Ascoli, interesse per Merola che apre idee sul modulo

SERIE B – Diversi schieramenti per Viali con il Cosenza, dall’interesse di mercato si possono intravedere le caratteristiche cercate

L’Ascoli Calcio, nella persona degli addetti al mercato, ha pensato di alzare la cornetta e fare una telefonatina in via Di Pianezzoli, ad Empoli, per chiedere informazioni circa il possibile acquisto di Davide Merola. Terminato il prestito a Pescara, il classe 2000 rientra in Toscana e si pensa già ad una trattativa per riportare il talento scuola Inter proprio nel Delfino. Sul giocatore ci sono anche Ternana e Feralpisalò. Questo interesse però potrebbe scoperchiare anche un possibile vaso contenente le prime ipotesi di modulo del nuovo allenatore Viali.

Con il Cosenza, il tecnico ha adoperato ben 6 moduli differenti in 29 partite. Dal 3-5-2, operato al 3-4-1-2 con D’Urso (visto peraltro proprio contro l’Ascoli), al 4-3-3 passando al 4-3-1-2, modulo con cui l’Ascoli è sembrato esprimersi meglio nel corso degli ultimi due anni, tra Sottil e Breda. Nel corso della carriera, Viali non è apparso proprio un integralista di un principio: il 4-3-2-1 è stato spesso usato a Cesena, mutato però anche nel 4-3-3 con Bortolussi e Zecca ai lati di Caturano, altro ex bianconero. Nel Novara è stato dedito spesso al 4-3-1-2, con l’incredibile scelta di cambiare quattro moduli in 6 partite tra fine ottobre e fine novembre 2018.
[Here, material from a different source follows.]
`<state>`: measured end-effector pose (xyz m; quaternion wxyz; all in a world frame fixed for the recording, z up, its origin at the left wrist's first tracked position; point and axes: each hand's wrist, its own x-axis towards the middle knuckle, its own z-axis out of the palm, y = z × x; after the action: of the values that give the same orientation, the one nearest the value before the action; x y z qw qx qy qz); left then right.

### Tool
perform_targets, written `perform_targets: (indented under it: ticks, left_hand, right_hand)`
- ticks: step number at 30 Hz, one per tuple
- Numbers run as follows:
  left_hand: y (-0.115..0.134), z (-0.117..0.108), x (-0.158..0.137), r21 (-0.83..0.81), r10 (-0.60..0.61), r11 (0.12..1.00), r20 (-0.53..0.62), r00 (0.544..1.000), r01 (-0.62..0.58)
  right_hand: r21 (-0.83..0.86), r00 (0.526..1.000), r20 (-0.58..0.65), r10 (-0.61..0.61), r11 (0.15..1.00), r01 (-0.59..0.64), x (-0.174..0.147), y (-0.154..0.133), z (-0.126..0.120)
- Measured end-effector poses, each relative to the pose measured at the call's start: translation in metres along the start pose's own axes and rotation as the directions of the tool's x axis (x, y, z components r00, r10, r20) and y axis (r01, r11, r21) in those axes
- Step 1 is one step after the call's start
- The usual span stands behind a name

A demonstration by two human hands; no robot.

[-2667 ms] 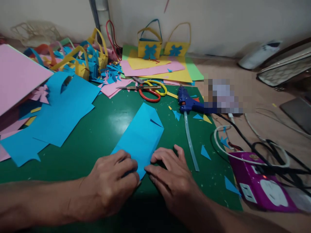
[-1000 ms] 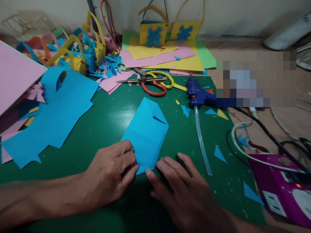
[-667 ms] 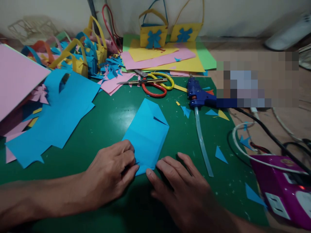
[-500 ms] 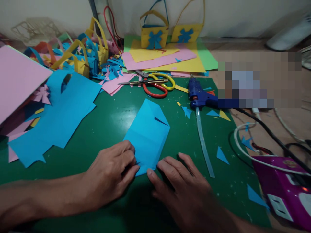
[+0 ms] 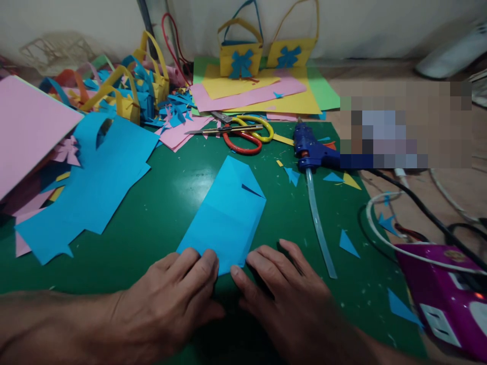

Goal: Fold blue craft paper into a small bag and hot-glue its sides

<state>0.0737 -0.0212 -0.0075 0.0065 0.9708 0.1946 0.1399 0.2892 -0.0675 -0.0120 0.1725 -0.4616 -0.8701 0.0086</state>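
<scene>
Paper, blue and folded (image 5: 224, 218), lies flat on the green surface (image 5: 160, 203) directly ahead of my two hands, slanting away from me to the right. My left grip (image 5: 171, 294) is unclenched: its fingers are bent and rest on the sheet's near left end, while the thumb stands apart from them, off the paper. My right grip (image 5: 283, 289) is loose too, fingers spread, with the thumb and forefinger tips touching the near right corner. A dark slit shows at the far right edge of the fold, well beyond both hands. Past the paper, farther from my grip, sit red-and-yellow-handled scissors (image 5: 249, 151), with a cutter knife (image 5: 243, 128) lying across them. Ahead and to the right of my right hand is a blue glue gun (image 5: 308, 152), its clear glue stick (image 5: 319, 233) trailing back toward me; a blue triangular scrap (image 5: 348, 243) lies right of that stick. Farther right is a purple power strip (image 5: 418, 268). Beyond my left hand, to its left, lie cut blue sheets (image 5: 102, 177) and a pink sheet (image 5: 34, 126). Farthest ahead stand two yellow paper bags (image 5: 226, 56) with blue bows.
</scene>
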Motion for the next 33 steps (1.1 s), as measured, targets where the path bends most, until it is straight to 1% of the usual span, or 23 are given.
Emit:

E questo sposa l’interesse di Merola. Anche se magari non sarà uno degli acquisti ascolani, la sua duttilità crea sicuramente l’idea di voler avere in attacco posizioni intercambiabili. Merola è una punta centrale, mancina, che può giocare esterno. Un “Miccoli” veniva chiamato agli esordi, tanto per far capire. Scelta che aiuterebbe a giocare in modi diversi, visto anche le caratteristiche di Pedro Mendes che chiaramente, studiando da trequartista, non ha perso il saper fare la punta. Quello a cui non sembrerebbe rinunciare Viali sarà la difesa a quattro e il centrocampo a tre. Soprattutto in mediana, che si giochi a tre o a quattro dietro, l’idea sembrerebbe quella di mantenere l’assetto di due mezzali e play a comporre il cuore del gioco ascolano.